YouTubeやTikTokにも同様の動画を投稿しており、総フォロワー数は100万人以上。大きな注目を集めているだけに、〈MATCHA ASMR〉に苦い顔をする人々もいるようだ。京都の祇園関係者が語る。
「コミカルな演出といえど、大口を開けたり、茶筅を乱暴に扱ったりされると、本物の舞妓を知る人間としてはモヤモヤしてしまう。『一緒にされたくない』と話す舞妓もいます。
海外のフォロワーも多いからこそ、"舞妓文化が誤解されてしまうのではないか"と心配です。せめて実際の舞妓とは異なることを明記してくれたらいいのですが……」
〈MATCHA ASMR〉のSNSアカウントのプロフィール欄からは、テレビ東京ホールディングスのホームページへのリンクが貼られている。そのため同社が関連しているとみられるが、実際はどうなのか。テレビ東京の広報・IR部に問い合わせたところ、以下のような答えが返ってきた。

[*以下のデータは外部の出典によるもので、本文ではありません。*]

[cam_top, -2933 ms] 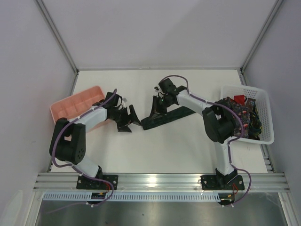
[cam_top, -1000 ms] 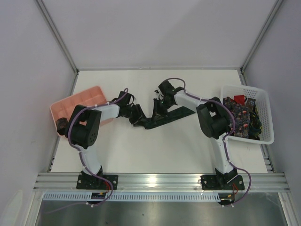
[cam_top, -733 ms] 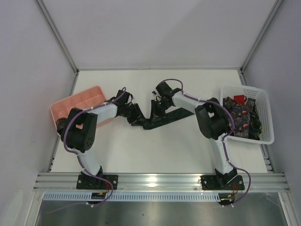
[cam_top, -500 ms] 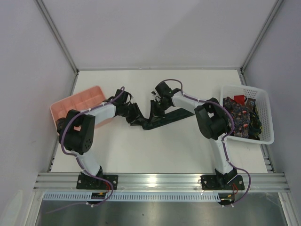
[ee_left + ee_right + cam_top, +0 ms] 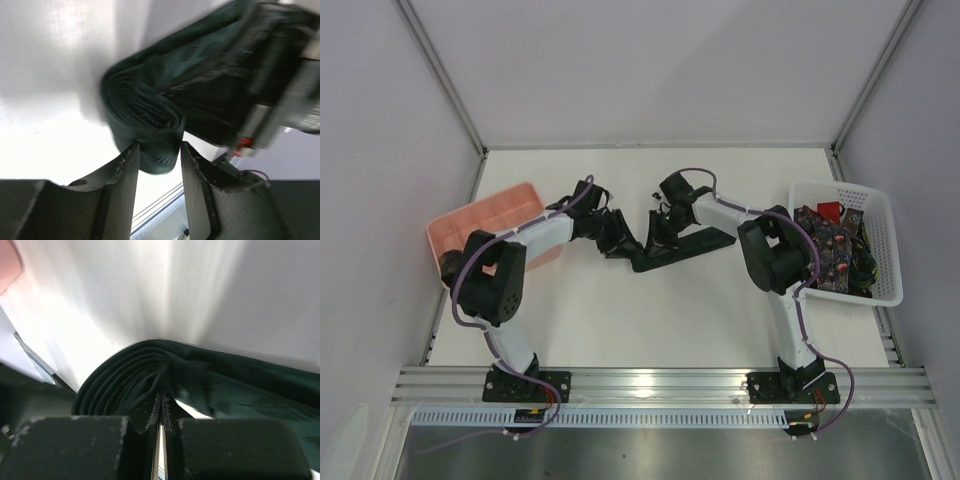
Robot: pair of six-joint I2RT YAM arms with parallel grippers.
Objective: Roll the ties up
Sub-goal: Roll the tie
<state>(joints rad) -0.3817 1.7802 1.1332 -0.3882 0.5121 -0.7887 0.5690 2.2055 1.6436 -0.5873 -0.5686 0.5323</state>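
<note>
Dark green tie [image 5: 682, 244] lay half rolled on the table [image 5: 620, 320], with both claws on it.
I saw its coil wedged between my left gripper's [image 5: 157, 162] part-open fingers, while my right gripper [image 5: 160, 415] pinched nearly closed on the coil's inner folds.

The top view is bright and even under soft light; the arms [image 5: 546, 232] cast only faint shadows on the table [image 5: 700, 300], and the rail [image 5: 640, 381] carries a pale glare patch. The left wrist view is smeared, worst at right: the tie [image 5: 145, 115] is soft, the table burnt white, the left fingers [image 5: 120, 187] dim. The right wrist view has streaky glare above sharper tie folds
</note>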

「〈MATCHA ASMR〉は、テレビ東京が運営するグローバル向けSNSコンテンツです。世界的にブームとなっている『MATCHA(抹茶)』に、SNSで流行していた『mukbang(モッパン)』と呼ばれる『おいしそうに食べる動画』の概念をかけ合わせたコンテンツです。97%が海外の視聴者となっています」(テレビ東京の担当者、以下同)
出演者の女性については、「出演者の詳細については公表しておりませんが、舞妓さんではございません」との回答だった。また、"舞妓文化が誤解される"といった懸念の声をどのように受け止めているのか。
「このコンテンツは、着物を着た日本女性がおいしそうに食べることを表現したものですが、SNS等で世界から寄せられている様々な声を参考にしながら、今後も制作を続けてまいります」
たしかに〈MATCHA ASMR〉は、あくまで〈Kimono Girl〉と表現しており、舞妓をテーマにしているとは明言していない。しかし日本文化に詳しくない視聴者が誤解する可能性はゼロではないだろう。正しく日本のコンテンツを楽しんでもらうために、多少の説明は必要かもしれない。